Annalise Jurberg

Case

[2018] FWC 1238

1 MARCH 2018


[2018] FWC 1238

FAIR WORK COMMISSION

DECISION

Fair Work Act 2009

s.260 - Application for special low-paid workplace determination

Annalise Jurberg

(B2018/99)

COMMISSIONER LEE

MELBOURNE, 1 MARCH 2018

Application for special low-paid workplace determination - application dismissed pursuant to s.587 of the Act.

  1. Ms Annalise Jurberg (the Applicant) made an application pursuant to s.260 of the Fair Work Act 2009 (the Act) for a special low-paid workplace determination. The Applicant named an individual, Ms Ayesha Sabooh as the Respondent to the application. However, it is apparent that the Respondent to the application is Tempo Holdings Pty Ltd.

  1. The application for a special low-paid workplace determination was lodged electronically with the Fair Work Commission (FWC) on a Form F1 – Application (No Specific Form Provided). The application form itself did not appear to contain any information relevant to s.260 of the Act and more specifically s.260(5) which sets out what an application for a special low paid workplace determination must specify. Attached to the application was correspondence from the Fair Work Ombudsman (FWO) dated 13 February 2018 in relation to her contact with them relating to her employment with the Respondent. The application having been made was listed for conference on 5 March 2018 by my chambers. Ms Sabooh sent correspondence on behalf of the Respondent dated 22 February 2018 objecting to attending the conference on various grounds. The correspondence stated, among other things, that:

“The application is entirely misconceived, without merit and has no prospects of success for the following reasons:

·  Tempo Holidays Pty Ltd is not covered by an enterprise agreement and is not negotiating for an enterprise agreement;

·  A low paid authorisation is not in operation in relation to a proposed multi-enterprise agreement related to Tempo Holidays Pty Ltd; and

·  Ms Jurberg is not a bargaining representative in relation to a proposed multi-enterprise agreement.”

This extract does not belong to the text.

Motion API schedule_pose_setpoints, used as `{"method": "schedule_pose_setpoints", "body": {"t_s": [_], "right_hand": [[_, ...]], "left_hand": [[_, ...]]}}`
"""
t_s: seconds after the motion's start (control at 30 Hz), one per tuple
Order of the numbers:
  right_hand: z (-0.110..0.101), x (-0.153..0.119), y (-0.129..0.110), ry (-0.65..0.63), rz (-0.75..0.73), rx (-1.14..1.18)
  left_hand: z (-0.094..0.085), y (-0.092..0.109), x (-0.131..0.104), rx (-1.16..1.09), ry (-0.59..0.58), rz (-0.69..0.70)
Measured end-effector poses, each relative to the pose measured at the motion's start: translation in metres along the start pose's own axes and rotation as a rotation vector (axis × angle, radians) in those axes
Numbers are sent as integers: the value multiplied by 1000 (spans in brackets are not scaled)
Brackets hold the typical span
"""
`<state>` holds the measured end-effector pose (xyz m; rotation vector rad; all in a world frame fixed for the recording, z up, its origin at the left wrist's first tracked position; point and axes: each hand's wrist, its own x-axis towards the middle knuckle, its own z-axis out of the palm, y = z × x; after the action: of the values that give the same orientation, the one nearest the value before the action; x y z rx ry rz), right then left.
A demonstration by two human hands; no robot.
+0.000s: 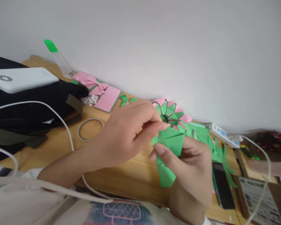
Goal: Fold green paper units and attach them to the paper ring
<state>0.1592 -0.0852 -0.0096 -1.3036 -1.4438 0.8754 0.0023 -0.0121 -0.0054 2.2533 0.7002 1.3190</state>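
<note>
Both hands are near each other above the tabletop point(135, 182), in front of the body. Right hand point(196, 168) pinches a folded green paper piece point(172, 140) between its thumb and the fingers behind; one part of this piece hangs down below the thumb. Left hand point(128, 134) comes from the other side, with its thumb and index finger brought close together at the upper edge of the paper. I cannot tell whether these fingertips grip the paper or only touch it.

Just behind the green piece, a round ornament point(170, 110) of green and pink folded papers lies close to the wall point(154, 47), partly covered by the hands. Beside it, toward the right, there are more green papers point(202, 135), then a white power strip point(221, 134). Nearer to the body, a dark phone point(223, 187) lies beside thin green strips point(229, 170).

On the left side, a pink sheet point(108, 98) lies near pink folded pieces point(91, 82). A pale thin ring point(91, 119) is beside the left forearm. Farther left, a white device point(25, 78) rests on a black bag point(37, 117).
</note>
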Motion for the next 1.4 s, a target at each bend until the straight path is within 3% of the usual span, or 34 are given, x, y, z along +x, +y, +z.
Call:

  1. The Respondent also noted that it had participated in mediation with the FWO and the Respondent is continuing to attempt to resolve a dispute about the Applicant’s pay and entitlements with her. The Respondent requested that the FWC exercise its powers to dismiss the application pursuant to s.587 of the Act.

  1. The Applicant provided a response to the Respondent’s letter that same day; however, the response did not deal with the Respondent’s objection to the application being made pursuant to s.260 of the Act.

  1. My chambers sent further correspondence to the Applicant noting that the Applicant had not addressed the threshold issue of whether or not there is a low paid authorisation in operation in relation to a proposed multi-enterprise agreement. The Applicant was also advised that I had formed the preliminary view that the application should be dismissed pursuant to s.587 of the Act. Submissions were sought from the Applicant as to why the application should not be dismissed. The Applicant was asked specifically to address the threshold issue of the requirement of s.260(1) of the Act in any submissions made.

  1. The Applicant responded to this correspondence with two emails which raised a number of matters including a reference to a failed mediation with the FWO and a concern about the quantum of her annual salary, submitting that it is less than two thirds of the average median annual salary in Australia. The Applicant did not address the fundamental issue of whether or not the requirements of s.260(1) of the Act are met.

  1. Section 260(1) relates to the application of section s.260 of the Act and is in the following terms:

“(1)       This section applies if:

(a)   a low-paid authorisation is in operation in relation to a proposed multi-enterprise agreement; and

(b) one or more of the bargaining representatives for the agreement are unable to reach agreement on the terms that should be included in the agreement.”

  1. It is apparent that neither of these circumstances exist in relation to this application.

  1. Section 587 of the Act is in the following terms:

587      Dismissing applications

(1)       Without limiting when the FWC may dismiss an application, the FWC may dismiss an application if:

(a)       the application is not made in accordance with this Act; or

(b)       the application is frivolous or vexatious; or

(c)       the application has no reasonable prospects of success.

Note:   For another power of the FWC to dismiss an application for a remedy for unfair dismissal made under Division 5 of Part 3 2, see section 399A.

(2)       Despite paragraphs (1)(b) and (c), the FWC must not dismiss an application under section 365 or 773 on the ground that the application:

(a)       is frivolous or vexatious; or

(b)       has no reasonable prospects of success.

(3)       The FWC may dismiss an application:

(a)       on its own initiative; or

(b)       on application.”

  1. It is apparent that the application is not made in accordance with the Act and in these circumstances the application has no reasonable prospects of success.

  1. In the circumstances I have determined to dismiss the application under s.587 of the Act. The conference listed 5 March 2018 will be vacated.

  1. An order dismissing the application will be issued concurrently with this decision.